The show, itself, was quite brilliant. It featured four performers – a flamenco guitarist, a female vocalist and two dancers, one male and one female. The show was about an hour in length. The guitarist played solo for a while at the beginning, a very skillful and dynamic performer and, even if you did not care for the music, you had to admire his commitment and his passion. The vocalist joined him after a while along with the male dancer who provided rhythm accompaniment with hand clapping. And then came the female dancer, dressed in flamenco regalia – firey red dress, dark hair drawn back from her face, flouncy lace scarf that flowed as she moved. And could she dance!!! She had energy, skill, passion and audience appeal. Her performance was brilliant!!! Her flexibility and sense of rhythm were astounding and her stamina seemed endless. Just watching her feet tap was mind-blowing. Later the male dancer performed in a similar fashion and then the two of them danced together. What brought us the most pleasure from the show was the fact that all of the performers seemed to truly be having fun. It was a fabulous way to spend part of this evening.

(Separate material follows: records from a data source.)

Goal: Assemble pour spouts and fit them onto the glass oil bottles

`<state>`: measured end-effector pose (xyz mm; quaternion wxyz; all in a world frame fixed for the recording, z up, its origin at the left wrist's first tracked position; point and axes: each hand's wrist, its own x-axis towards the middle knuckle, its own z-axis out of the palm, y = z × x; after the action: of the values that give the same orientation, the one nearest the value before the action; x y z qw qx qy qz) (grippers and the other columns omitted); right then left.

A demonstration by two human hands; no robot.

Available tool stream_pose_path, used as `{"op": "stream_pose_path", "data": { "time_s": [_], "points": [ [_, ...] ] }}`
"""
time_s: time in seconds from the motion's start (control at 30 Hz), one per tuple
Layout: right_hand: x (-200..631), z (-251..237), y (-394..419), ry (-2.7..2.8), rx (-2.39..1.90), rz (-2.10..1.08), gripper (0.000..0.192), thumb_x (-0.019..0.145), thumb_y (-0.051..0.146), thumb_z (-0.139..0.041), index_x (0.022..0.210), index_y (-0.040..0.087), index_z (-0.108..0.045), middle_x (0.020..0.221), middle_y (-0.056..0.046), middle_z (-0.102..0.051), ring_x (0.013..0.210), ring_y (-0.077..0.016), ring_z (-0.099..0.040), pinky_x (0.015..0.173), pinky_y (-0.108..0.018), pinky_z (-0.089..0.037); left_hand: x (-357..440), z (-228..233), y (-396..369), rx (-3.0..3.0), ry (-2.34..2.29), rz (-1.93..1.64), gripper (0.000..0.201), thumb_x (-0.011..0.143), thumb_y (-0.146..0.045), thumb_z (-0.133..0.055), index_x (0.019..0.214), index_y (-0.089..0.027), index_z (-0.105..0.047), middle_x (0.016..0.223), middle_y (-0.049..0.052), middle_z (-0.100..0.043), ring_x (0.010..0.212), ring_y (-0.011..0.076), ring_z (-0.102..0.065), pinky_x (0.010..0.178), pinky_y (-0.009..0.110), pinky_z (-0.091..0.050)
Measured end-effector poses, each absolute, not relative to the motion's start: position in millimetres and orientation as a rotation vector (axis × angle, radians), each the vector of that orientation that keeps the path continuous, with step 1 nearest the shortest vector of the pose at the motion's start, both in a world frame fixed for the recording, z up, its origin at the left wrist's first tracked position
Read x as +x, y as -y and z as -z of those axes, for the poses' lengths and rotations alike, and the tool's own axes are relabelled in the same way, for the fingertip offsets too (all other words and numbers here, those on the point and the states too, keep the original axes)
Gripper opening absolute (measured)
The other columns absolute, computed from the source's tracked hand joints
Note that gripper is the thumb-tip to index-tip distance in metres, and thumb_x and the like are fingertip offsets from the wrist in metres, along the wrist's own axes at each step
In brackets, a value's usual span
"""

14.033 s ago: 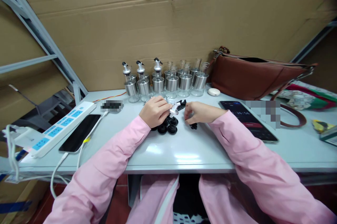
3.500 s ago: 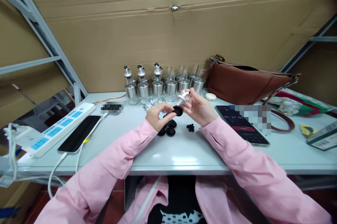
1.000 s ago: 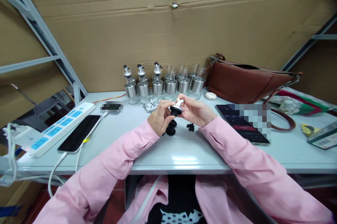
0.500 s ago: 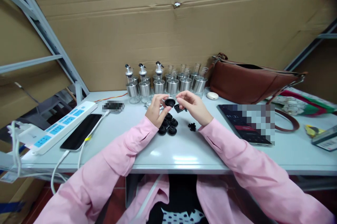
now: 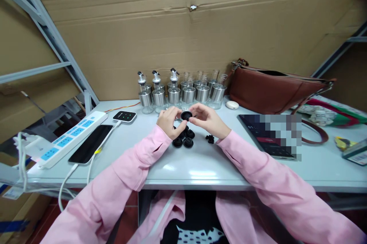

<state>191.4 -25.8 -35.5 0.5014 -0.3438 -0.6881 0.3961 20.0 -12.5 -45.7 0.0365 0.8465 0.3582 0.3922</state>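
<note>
A round black ribbed stopper [image 5: 186, 115] is held up between my two hands, its underside facing me. My left hand [image 5: 171, 122] pinches its left edge with thumb and fingers. My right hand [image 5: 208, 120] is closed at its right side, the fingertips meeting the stopper; a sliver of a small black plastic part [image 5: 194, 116] shows between them, mostly hidden. Below the hands lies a cluster of black stoppers [image 5: 188, 143], partly covered by my left hand. A little pile of small black parts [image 5: 210, 138] sits beneath my right hand.
Glass bottles with steel sleeves [image 5: 188, 94] stand along the cardboard back; three have pourer tops [image 5: 174, 74]. A brown bag [image 5: 266, 91] and a tablet [image 5: 263, 133] lie right. To the left are a power strip [image 5: 71, 137], a phone [image 5: 91, 144] and a small device [image 5: 124, 117].
My right hand has brought the small black part leftward against the stopper. The stopper, in my left hand, has tipped slightly and sits a little lower.
</note>
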Motion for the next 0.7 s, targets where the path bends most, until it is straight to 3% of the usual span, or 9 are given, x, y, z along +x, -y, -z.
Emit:
{"op": "stream_pose_path", "data": {
  "time_s": [0.27, 0.7],
  "points": [
    [192.5, 33.6, 26.8, 1.691, -0.807, -1.041, 0.027, 0.064, 0.027, -0.069, 0.086, 0.018, -0.056, 0.083, -0.003, -0.061, 0.075, -0.0148, -0.058, 0.068, -0.030, -0.046, 20.1, 43.4, 15.7, 2.683, -1.110, -1.024, 0.021, 0.075, -0.035, -0.041, 0.065, -0.018, -0.045, 0.059, -0.002, -0.049, 0.060, 0.0150, -0.050, 0.063, 0.030, -0.028],
    [191.9, 33.3, 27.7, 1.752, -0.825, -1.003, 0.026, 0.061, 0.019, -0.066, 0.085, 0.019, -0.056, 0.082, -0.002, -0.063, 0.073, -0.0152, -0.059, 0.069, -0.030, -0.047, 22.5, 43.5, 16.0, 2.610, -1.222, -0.988, 0.018, 0.069, -0.033, -0.045, 0.060, -0.018, -0.049, 0.049, -0.004, -0.048, 0.050, 0.0130, -0.047, 0.066, 0.032, -0.034]
  ]
}}
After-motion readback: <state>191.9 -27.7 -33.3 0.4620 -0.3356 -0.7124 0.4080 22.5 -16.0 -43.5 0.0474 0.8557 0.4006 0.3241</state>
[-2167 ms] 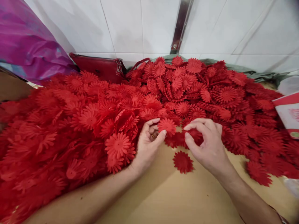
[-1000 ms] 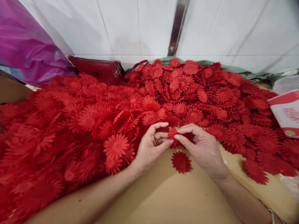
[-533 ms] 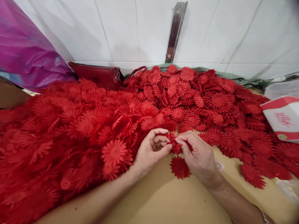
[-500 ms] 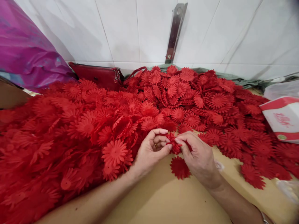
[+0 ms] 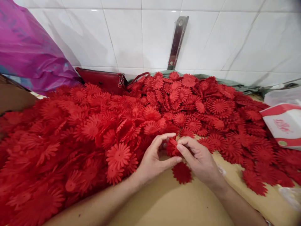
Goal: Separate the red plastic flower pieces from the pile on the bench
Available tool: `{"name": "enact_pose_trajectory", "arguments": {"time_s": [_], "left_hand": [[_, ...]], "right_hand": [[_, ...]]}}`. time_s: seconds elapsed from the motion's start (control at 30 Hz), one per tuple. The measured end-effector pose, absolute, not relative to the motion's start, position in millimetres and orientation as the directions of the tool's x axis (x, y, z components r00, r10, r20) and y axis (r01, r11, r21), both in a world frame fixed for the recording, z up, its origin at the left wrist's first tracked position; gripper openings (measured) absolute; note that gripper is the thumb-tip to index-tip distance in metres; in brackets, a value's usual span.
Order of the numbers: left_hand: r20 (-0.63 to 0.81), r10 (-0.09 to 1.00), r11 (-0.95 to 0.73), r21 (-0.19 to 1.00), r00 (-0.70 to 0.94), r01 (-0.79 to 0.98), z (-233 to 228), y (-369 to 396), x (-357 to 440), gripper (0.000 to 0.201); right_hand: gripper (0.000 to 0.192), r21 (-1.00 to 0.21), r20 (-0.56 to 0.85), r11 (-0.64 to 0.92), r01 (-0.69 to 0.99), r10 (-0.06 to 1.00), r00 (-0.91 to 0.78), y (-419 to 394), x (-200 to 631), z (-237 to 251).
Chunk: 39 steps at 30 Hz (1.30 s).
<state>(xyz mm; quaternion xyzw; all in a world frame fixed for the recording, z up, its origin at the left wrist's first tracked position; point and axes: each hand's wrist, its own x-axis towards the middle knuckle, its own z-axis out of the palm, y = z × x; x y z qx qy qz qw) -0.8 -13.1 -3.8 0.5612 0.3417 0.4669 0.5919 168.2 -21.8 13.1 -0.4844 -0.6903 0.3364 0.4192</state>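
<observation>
Small red flower piece point(image 5: 172, 147) pinched between both hands at pile's near edge. Right hand point(image 5: 199, 160) fingertips closed on it; left hand point(image 5: 154, 161) thumb and forefinger curled around it. Loose flower point(image 5: 181, 172) on table point(image 5: 164, 204) just below grip; red pile point(image 5: 94, 131) beyond and left.

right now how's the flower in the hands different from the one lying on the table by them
The flower in the hands is pinched between both hands, the left hand and right hand, and looks folded; the flower on the table lies flat and spread. The held one is mostly hidden by fingers; the other shows almost whole. Both are red with toothed petals.
</observation>
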Motion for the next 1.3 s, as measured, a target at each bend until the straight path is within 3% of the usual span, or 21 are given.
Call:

And then it was over and we were on a quest for dinner. Not far up the street was an elegant restaurant that overlooked the river. The menu was appealing and it was close by. Time to finally eat!! I ordered some delicious carrot soup and a main dish of white fish. Jim order a seafood appetizer followed by a lamb main dish. We drank water and enjoyed the bread with olive oil. It was a lovely way to end the evening. And, tomorrow we will try to remember to have lunch before 4 pm.

We are now back in our hotel room, our last night in Spain, at least on this leg of the journey. We are heading to Portugal tomorrow where we will spend a few days with friends, Rick and Trish Chambers, at their winter location in Tavira. We are looking forward to seeing them.